For some reason I couldn't download your picture, but I'll tell you this. If it is a photo, you can probably blow it up to about 3" x 3" before it starts to look really bad.
If it is a piece of line-art, a diagram, a cartoon, etc, then a capable designer can drop it into a vector illustration program such as illustrator and trace a vector design off the top of it. Once finished, the vector image can be resized right up to billboard scale without any loss of detail. I have done this with a handful of company logos when all the advertiser can give you is a lousy little picture from their website. It is not easy, and takes even a skilled designer a fair bit of effort.

If you can get a larger original of the image, you'll be better off. Have it scanned / produced to a scale of 15" x 15" and don't resize it when you are putting it in your document - crop it if you must, but each time you resize an image you lose detail.


----------



## wdw_ (Mar 6, 2002)

You mean like this?


----------



## symphonix (Mar 6, 2002)

That's exactly what I mean. I once traced a scanned map using this method to create a distribution map. With all highways and towns marked in it took me about four hours. I've also done a couple of company logos and so on. It is an annoyance, but often your clients give you source materials that are just so far gone you can't do anything to save them, and have to start over.


----------



## martinatkinson (Mar 6, 2002)

Hello!

Thank you so very much!  Can you tell me what apps you used to do this?  I tried using the tracing tool in Freehand 5.0 but with no luck.
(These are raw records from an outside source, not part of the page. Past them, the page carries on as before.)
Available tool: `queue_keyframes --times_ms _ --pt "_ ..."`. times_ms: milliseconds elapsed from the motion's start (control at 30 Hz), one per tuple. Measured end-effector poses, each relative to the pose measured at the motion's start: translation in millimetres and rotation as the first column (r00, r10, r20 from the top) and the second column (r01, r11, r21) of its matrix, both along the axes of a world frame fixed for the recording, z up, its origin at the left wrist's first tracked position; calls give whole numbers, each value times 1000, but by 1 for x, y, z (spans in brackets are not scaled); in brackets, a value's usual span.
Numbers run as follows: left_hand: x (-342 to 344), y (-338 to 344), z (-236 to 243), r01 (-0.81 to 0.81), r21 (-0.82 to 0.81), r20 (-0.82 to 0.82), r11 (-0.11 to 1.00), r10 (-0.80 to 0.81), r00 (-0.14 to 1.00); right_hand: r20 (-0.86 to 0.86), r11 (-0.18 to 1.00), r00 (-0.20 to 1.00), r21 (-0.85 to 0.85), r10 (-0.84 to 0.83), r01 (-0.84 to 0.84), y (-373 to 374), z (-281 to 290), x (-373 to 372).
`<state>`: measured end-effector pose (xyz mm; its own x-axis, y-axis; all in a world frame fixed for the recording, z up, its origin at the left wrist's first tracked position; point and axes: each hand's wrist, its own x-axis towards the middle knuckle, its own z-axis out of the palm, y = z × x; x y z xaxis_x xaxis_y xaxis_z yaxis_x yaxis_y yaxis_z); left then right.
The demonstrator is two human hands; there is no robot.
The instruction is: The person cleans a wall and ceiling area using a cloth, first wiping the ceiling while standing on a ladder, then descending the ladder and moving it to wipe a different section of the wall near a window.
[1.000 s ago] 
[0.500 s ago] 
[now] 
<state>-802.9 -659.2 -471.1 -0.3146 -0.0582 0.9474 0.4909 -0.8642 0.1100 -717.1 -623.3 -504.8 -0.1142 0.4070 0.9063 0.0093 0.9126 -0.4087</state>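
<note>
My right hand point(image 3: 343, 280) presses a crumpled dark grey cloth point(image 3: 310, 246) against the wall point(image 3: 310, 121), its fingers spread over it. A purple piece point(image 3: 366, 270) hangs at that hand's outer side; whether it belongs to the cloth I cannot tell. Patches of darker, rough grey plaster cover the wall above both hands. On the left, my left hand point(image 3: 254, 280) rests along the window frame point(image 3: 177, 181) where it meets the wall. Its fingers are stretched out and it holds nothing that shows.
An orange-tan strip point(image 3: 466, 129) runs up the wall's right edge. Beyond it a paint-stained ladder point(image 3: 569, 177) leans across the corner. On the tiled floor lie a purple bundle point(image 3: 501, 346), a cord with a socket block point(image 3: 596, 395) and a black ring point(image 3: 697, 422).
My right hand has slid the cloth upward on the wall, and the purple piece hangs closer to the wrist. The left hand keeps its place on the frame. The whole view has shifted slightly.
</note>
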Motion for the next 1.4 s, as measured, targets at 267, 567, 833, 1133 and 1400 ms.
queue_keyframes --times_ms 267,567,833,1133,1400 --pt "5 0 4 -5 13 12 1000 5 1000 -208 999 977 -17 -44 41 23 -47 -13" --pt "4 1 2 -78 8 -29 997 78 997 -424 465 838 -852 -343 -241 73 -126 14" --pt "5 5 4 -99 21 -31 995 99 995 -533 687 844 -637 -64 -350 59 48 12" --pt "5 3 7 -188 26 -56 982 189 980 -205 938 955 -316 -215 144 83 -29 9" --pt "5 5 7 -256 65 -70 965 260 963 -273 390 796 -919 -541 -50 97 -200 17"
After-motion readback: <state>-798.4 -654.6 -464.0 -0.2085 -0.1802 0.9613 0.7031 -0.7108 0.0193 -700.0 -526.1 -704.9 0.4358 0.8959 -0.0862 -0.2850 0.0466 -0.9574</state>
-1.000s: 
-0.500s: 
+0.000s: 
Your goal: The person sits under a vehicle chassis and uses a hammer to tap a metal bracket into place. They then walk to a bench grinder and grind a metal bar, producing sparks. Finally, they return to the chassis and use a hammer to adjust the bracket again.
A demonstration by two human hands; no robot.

Once again, thanks for your guys help!

Albert


----------



## Jadey (Mar 6, 2002)

I don't know what program he used, but Adobe's Streamline software is made specifically to turn bitmap graphics into vector. Once they're vector you can scale them as much as you want in freehand or illustrator.


----------



## Nummi_G4 (Mar 7, 2002)

I do not understand what the problem is... why don't you just trace over the shapes with Adobe Illustrator... then you will have vector.


----------



## symphonix (Mar 7, 2002)

In my case I used CorelDraw, but Illustrator is another one that is well suited to the task. But as I said, it is not an easy thing for beginners to get the idea of. There is no magic-tool that does it, you have to use your vector tools to trace on screen as you would with paper.
I have used CorelTrace and found it to be useful for some line-art, I have never tried Adobe Streamline out.
You do realise, though, that what you get will be a tracing - a line-art representation - of the bitmap image you started with?
If you can get your hands on a better quality original, that would be far better.


----------



## evildan (Mar 12, 2002)

Corel Draw... yuck!

Sorry had to say that... no offence, but I gave up Corel draw for lent. (about 7 years ago).

I won't use it...

but on to the topic.

martinatkinson,

Your task is a common task for any designer, raster vs. vector.

If ever you want to enlarge any graphic you should first ask youself... is the graphic I want to enlarge raster or vector? Assuming you've got this image inelectronic format already. If not, you can always enlarge the image at the point of scanning.

This topic has been talked about a lot on this board, so I won't bore you with a repost of that information, but be aware of that clarification before you proceed to doing this task in the future. Maybe we should put together a FAQ, if one's not posted somewhere on this board.

A trick which works great for solid images in photoshop, where the original image probably was an illustration is as follows...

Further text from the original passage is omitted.